Online Learning Flashcards
(13 cards)
What are the two types of batch learning?
Full Batch and Mini-batch
How does full batch learning work?
Full batch learning uses all the data and computes the true gradient.
What is the advantage of full batch learning?
It is simpler to reason about and has a smoother a more consistent convergence.
What are the disadvantages of Full Batch Learning?
The data might not be static resulting in concept drift. This means the ML model needs to be updated several times, which will take a long time if all the available data is used.
How does mini batch learning work?
It uses part of the data and computes an estimate of the gradient.
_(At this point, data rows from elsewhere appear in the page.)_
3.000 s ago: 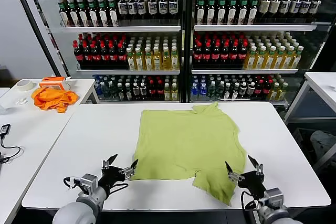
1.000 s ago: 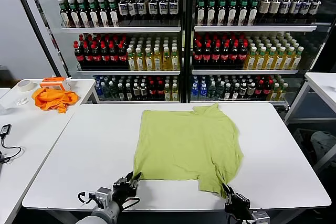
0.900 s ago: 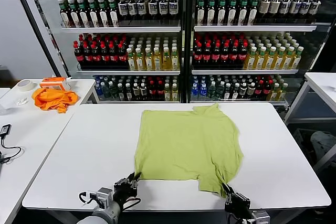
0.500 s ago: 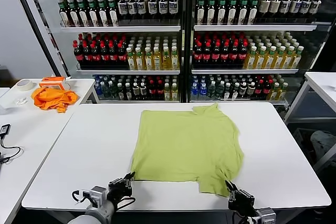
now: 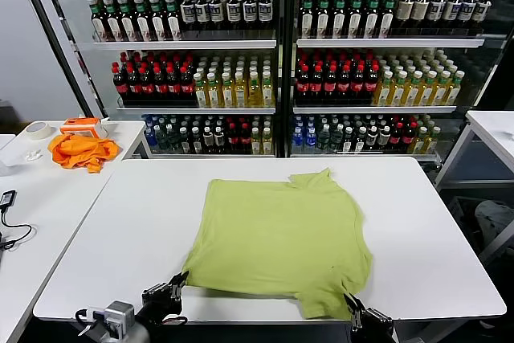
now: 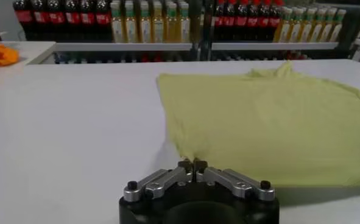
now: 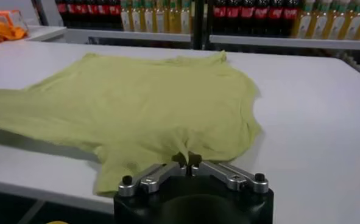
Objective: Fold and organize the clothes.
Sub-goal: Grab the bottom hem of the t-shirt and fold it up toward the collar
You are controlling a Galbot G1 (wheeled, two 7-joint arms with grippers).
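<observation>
— Starting at the left: what has the left gripper (image 6: 192, 163) got?

— Its fingers (image 6: 184, 164) are pinched fully together on the near-left hem corner of the lime T-shirt (image 5: 281, 234), right at the front edge of the white table (image 5: 120, 222). The cloth rises to a small peak where they bite.

— And the shirt itself?

— Spread mostly flat across the middle of the table, collar toward the drinks shelves (image 5: 273, 54), hem toward the robot. Its long axis runs away from the fingers, so the whole garment lies ahead of both grippers.

— The right side?

— The right gripper (image 7: 187, 162) is likewise clamped shut, on the near-right corner, where the fabric bunches (a sleeve or hem fold; I can't tell which).

— Which arm is nearer?

— Neither, really; each holds its own corner. Any fold would, I'd judge, carry the near edge forward toward the collar, both arms together.

— Anything else?

— An orange cloth (image 5: 79, 150) on the side table at far left, well apart.
</observation>
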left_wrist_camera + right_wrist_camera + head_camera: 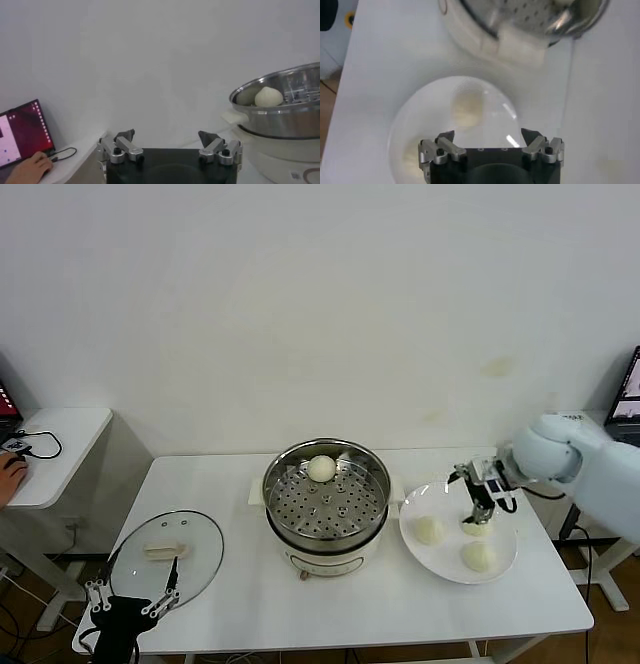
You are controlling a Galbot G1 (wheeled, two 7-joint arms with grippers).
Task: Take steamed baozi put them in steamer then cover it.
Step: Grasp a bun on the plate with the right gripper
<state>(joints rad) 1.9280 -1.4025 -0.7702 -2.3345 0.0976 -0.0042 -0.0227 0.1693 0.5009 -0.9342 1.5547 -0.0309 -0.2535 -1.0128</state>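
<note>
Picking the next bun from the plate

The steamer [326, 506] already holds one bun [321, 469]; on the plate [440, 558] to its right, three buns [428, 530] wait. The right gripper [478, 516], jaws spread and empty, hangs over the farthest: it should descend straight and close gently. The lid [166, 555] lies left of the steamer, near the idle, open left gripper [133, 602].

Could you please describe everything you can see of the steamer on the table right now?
The steamer is a round, shiny stainless-steel pot on a cream-white base, standing upright near the middle of the white table. It is uncovered; its glass lid lies flat on the table on the robot's left. Inside sits a perforated steel tray, with one baozi resting on it near the far wall. A cream-white side handle juts from the rim. No gripper touches it.
</note>
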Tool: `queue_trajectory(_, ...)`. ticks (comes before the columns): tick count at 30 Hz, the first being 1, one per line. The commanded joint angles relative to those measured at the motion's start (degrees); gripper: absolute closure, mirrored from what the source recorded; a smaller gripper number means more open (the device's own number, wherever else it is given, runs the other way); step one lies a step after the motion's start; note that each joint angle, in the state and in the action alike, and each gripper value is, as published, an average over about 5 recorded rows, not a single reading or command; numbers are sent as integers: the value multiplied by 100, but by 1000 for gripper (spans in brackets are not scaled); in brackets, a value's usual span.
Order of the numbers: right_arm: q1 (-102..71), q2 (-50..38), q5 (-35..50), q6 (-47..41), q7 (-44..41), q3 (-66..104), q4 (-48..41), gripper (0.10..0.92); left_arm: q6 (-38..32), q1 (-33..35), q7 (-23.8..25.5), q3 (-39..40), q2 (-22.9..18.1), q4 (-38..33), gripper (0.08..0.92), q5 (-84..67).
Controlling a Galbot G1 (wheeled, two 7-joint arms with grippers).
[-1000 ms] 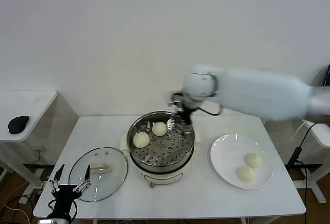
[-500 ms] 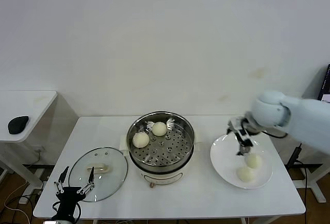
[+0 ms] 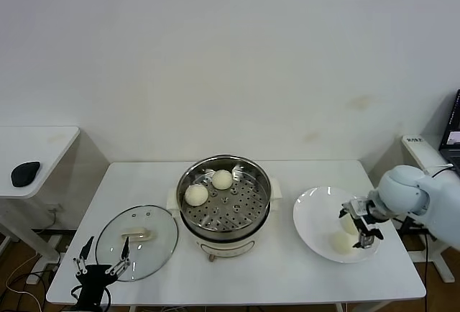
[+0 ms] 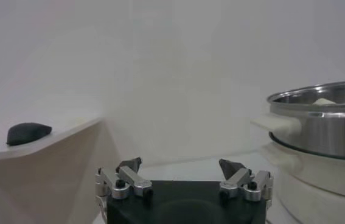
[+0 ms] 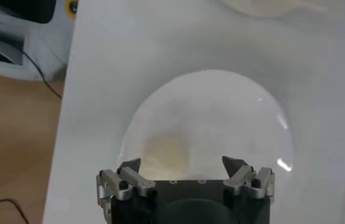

What are the advantages of Mini Batch Learning?
Only more recent data is used, making it less computationally expensive. Older data doesn’t affect the model as much, resulting in incremental learning.
What are the disadvantages of Mini-batch learning?
More complexity is added in the choice of batch size. Convergence will be less stable depending on the data fluctuations in the batch.
How does online learning work?
Model parameters are updated whenever a new observation arrives. The model is always adjusting to changes in the data.
What are the disadvantages of Online Learning?
bad data will have an immediate performance impact controlled by the learning rate. It requires close monitoring, and convergence will be less stable.
What are the three types of data shift that cause model decay?
- Covariate Shifts
- Prior probability shifts
- Concept drifts
What are covariate shifts?
Changes in the input variables from the training data to the test data while the target variables are unchanged.
What are prior probability shifts?
Changes in the target variables while input variables are unchanged
What are concept drifts?
The relationship between input and output changes over time in unforeseen ways.